Search

  • how-to
    +
    You can use the Full Text Search service (FTS) to create queryable full-text indexes in Couchbase Server.

    FTS allows you to create, manage, and query full-text indexes on JSON documents stored in Couchbase buckets.

    It uses natural language processing for querying documents, provides relevance scoring on the results of your queries, and has fast indexes for querying a wide range of possible text searches.

    Supported query types include simple queries like Match and Term queries; range queries like Date Range and Numeric Range; and compound queries for conjunctions, disjunctions, and/or boolean queries.

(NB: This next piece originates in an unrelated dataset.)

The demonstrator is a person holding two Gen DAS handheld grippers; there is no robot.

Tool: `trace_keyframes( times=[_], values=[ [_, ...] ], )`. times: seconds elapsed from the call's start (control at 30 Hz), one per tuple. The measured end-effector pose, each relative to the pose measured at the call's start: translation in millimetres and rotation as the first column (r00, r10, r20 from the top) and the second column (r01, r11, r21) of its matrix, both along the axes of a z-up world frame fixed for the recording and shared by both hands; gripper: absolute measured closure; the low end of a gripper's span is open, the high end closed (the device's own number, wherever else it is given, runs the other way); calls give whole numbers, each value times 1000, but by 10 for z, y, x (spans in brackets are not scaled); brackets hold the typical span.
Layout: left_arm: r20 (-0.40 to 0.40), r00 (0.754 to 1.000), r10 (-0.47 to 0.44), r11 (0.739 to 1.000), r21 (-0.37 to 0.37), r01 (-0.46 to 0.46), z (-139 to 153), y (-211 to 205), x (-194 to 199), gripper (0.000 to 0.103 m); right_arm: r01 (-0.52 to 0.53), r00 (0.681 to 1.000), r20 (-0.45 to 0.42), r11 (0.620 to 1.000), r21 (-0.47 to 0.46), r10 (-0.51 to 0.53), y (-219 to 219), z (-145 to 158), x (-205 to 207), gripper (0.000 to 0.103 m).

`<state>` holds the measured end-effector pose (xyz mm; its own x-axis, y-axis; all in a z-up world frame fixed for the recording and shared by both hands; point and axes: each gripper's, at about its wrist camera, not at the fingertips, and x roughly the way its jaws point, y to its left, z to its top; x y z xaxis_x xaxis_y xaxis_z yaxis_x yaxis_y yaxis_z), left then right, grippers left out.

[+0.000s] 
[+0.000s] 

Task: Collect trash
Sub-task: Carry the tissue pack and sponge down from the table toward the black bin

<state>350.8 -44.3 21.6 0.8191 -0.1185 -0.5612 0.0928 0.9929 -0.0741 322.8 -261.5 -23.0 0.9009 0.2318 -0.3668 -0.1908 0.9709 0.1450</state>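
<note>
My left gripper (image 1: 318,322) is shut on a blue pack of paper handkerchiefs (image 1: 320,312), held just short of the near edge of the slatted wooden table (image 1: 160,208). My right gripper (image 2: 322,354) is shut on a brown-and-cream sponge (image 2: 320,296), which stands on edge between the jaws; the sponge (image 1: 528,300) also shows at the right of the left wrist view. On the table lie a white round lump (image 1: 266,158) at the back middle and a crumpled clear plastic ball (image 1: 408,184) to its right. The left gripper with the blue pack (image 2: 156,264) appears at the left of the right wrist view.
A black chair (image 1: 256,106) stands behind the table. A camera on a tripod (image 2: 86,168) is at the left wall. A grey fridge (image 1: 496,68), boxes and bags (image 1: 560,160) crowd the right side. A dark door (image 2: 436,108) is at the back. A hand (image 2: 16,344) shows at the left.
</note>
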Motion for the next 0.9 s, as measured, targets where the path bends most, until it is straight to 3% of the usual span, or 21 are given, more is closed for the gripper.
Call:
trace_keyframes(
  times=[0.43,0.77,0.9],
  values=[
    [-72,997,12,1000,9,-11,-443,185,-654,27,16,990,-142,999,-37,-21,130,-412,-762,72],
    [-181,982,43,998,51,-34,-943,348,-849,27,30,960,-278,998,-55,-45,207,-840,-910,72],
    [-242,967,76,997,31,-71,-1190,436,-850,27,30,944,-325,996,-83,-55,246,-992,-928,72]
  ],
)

    The Node.js SDK exposes an API for performing FTS queries which abstracts some of the complexity of using the underlying REST API.

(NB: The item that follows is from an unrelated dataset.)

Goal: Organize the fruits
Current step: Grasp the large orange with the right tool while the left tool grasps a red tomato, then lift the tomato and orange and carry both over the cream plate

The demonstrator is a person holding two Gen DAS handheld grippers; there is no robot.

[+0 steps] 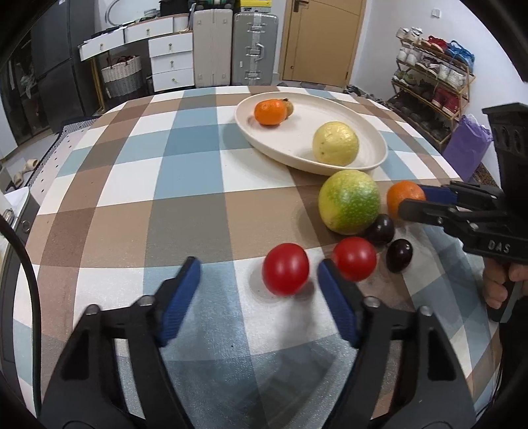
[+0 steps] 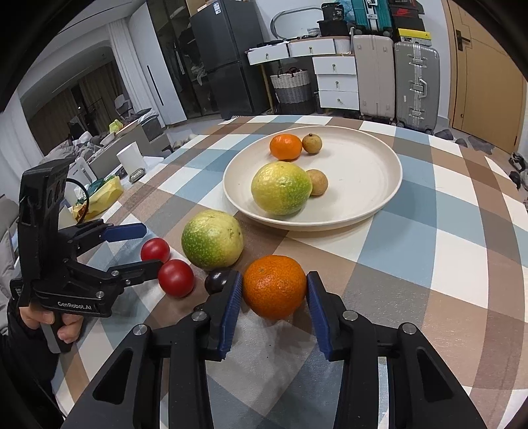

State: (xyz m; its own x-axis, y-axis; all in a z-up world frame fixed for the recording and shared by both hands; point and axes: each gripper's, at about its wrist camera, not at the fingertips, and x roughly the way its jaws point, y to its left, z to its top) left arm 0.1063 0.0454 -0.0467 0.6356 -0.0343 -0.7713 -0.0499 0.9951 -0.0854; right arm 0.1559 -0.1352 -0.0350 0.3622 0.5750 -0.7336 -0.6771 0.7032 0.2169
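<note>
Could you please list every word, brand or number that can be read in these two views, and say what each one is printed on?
"GenRobot.AI": on the body of the left gripper, in the right wrist view.
"DAS": on the body of the right gripper, in the left wrist view.
Labels on the boxes stacked above the suitcases: too small to read.
Sticker on the fridge: too blurred to read.

Counted: two tomatoes (image 2: 155, 249), two oranges (image 2: 274, 285), two green-yellow citrus (image 2: 212, 239), two dark plums (image 1: 399, 255), two longans (image 2: 312, 143), one plate (image 2: 373, 204) (cream).
</note>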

    The Full Text Search service also supports vector search from Couchbase Server 7.6 onwards.

    There are two APIs for querying search: cluster.searchQuery(), and cluster.search(). Both are also available at the Scope level.

    The former API supports FTS queries (SearchQuery), while the latter additionally supports the VectorSearch added in 7.6. Most of this documentation will focus on the former API, as the latter is in @Stability.Volatile status.

    Examples

    Search queries are executed at the cluster level (not bucket or collection). All examples below will console log our returned documents along with their metadata and rows, each returned document has an index, id, score and sort value.

    Match

    Using the travel-sample Sample Bucket, we define an FTS SearchQuery using the match() method to search for the specified term: "five-star".

      async function ftsMatchWord(term) {
        return await cluster.searchQuery(
          'index-hotel-description',
          couchbase.SearchQuery.match(term),
          { limit: 5 }
        )
      }
    
      var result = await ftsMatchWord('five-star')
      console.log('RESULT:', result)
    Match Phrase

    An FTS SearchQuery using the matchPhrase() method to find a specified phrase: "10-minute walk from the".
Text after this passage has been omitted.